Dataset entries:

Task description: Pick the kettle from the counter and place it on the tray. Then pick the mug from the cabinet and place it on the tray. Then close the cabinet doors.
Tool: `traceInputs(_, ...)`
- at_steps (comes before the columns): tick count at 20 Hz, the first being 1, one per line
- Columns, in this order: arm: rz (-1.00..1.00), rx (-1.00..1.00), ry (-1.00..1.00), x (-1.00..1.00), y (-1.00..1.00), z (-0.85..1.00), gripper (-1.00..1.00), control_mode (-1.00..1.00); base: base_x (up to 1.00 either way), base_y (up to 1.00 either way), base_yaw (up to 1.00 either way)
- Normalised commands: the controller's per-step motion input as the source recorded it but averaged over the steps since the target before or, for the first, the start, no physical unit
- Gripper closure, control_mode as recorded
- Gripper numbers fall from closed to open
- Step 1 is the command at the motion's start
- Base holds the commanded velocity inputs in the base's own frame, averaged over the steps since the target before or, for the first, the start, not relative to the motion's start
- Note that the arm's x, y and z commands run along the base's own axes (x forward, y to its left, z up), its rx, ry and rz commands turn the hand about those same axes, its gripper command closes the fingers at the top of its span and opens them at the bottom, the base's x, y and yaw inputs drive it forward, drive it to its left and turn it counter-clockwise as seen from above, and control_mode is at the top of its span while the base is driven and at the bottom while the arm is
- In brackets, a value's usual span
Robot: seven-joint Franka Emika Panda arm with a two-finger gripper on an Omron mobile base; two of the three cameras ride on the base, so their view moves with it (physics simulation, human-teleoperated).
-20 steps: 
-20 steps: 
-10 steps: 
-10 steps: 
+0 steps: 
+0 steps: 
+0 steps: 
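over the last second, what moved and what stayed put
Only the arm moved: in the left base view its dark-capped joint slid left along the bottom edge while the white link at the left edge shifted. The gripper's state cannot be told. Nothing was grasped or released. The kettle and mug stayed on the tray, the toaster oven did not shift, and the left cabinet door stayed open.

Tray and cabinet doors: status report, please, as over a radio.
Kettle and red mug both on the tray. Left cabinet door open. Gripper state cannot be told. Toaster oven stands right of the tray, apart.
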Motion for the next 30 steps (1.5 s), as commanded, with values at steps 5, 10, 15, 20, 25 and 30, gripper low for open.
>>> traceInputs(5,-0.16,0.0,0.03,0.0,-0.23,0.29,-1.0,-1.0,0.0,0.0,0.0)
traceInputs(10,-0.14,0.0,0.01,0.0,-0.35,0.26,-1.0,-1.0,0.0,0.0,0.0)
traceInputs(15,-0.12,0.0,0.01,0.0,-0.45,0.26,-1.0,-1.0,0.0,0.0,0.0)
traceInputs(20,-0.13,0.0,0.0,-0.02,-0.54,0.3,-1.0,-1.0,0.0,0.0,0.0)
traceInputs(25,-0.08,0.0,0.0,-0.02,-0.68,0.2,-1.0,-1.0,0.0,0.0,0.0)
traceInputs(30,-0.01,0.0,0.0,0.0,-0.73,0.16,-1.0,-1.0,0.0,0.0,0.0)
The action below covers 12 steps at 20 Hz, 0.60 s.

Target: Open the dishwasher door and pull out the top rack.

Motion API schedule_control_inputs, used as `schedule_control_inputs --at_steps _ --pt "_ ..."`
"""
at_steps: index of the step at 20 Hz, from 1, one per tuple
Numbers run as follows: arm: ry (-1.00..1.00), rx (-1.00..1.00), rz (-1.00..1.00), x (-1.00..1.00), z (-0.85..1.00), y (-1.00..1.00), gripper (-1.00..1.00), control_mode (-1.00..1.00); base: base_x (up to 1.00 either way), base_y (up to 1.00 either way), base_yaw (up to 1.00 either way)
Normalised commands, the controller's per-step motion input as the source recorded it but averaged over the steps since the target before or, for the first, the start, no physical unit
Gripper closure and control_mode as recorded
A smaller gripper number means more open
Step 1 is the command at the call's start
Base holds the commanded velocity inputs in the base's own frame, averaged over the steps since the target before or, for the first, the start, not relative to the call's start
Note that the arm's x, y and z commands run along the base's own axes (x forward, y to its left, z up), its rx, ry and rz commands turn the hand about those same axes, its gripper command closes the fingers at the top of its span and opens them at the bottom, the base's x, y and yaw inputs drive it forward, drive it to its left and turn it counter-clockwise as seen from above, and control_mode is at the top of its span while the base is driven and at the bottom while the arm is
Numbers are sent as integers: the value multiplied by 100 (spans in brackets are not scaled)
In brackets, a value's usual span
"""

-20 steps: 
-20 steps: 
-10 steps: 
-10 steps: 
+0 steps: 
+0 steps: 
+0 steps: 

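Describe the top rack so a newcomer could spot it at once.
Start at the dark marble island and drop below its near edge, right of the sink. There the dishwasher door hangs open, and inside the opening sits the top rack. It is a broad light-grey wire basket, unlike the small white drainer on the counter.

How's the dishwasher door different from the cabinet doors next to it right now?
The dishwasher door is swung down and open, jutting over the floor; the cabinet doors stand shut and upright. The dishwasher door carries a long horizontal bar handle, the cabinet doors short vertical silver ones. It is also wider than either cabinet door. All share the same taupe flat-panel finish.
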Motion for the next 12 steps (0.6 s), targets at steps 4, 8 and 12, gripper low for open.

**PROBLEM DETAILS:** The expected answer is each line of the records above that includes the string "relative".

**REPLY:**
- Base holds the commanded velocity inputs in the base's own frame, averaged over the steps since the target before or, for the first, the start, not relative to the motion's start
Base holds the commanded velocity inputs in the base's own frame, averaged over the steps since the target before or, for the first, the start, not relative to the call's start

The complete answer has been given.